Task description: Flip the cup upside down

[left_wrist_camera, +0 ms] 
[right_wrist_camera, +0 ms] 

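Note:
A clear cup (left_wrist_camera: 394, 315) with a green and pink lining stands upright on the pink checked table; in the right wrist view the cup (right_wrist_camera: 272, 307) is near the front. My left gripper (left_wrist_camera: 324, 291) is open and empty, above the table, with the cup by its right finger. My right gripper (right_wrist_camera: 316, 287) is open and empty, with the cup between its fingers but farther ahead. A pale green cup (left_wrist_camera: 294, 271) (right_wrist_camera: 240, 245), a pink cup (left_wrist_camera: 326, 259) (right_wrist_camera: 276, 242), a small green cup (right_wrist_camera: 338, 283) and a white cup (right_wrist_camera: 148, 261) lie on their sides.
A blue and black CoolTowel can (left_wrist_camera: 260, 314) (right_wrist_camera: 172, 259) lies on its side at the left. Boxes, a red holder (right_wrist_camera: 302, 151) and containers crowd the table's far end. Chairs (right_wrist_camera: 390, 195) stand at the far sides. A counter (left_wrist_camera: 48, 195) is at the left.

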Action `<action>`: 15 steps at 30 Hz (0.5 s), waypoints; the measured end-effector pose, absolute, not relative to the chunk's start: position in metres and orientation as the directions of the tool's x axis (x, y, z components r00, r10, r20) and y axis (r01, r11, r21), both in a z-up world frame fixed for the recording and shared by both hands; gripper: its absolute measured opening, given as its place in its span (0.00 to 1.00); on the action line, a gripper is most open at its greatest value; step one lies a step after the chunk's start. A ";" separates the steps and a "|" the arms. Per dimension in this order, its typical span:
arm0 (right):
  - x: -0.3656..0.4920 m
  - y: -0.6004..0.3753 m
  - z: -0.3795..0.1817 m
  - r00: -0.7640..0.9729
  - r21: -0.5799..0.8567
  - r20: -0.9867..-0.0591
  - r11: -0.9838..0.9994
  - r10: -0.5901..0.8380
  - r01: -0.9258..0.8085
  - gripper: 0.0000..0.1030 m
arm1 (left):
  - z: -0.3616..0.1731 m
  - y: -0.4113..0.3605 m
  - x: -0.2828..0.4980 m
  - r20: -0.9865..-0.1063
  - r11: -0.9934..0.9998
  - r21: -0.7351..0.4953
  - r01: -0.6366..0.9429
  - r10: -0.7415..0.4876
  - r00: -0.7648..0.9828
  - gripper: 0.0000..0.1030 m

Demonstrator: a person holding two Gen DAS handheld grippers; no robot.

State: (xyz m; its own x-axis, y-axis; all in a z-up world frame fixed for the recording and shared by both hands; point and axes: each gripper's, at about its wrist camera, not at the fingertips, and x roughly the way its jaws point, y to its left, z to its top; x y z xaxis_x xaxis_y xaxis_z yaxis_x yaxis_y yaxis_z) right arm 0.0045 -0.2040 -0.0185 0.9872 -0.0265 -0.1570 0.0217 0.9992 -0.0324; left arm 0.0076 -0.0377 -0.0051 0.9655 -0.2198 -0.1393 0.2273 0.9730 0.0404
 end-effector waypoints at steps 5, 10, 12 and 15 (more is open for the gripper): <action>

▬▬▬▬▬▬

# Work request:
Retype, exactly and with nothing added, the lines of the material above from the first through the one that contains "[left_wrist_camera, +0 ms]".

# Task response:
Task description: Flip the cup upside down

[left_wrist_camera, +0 ms] 

There's no more to the output.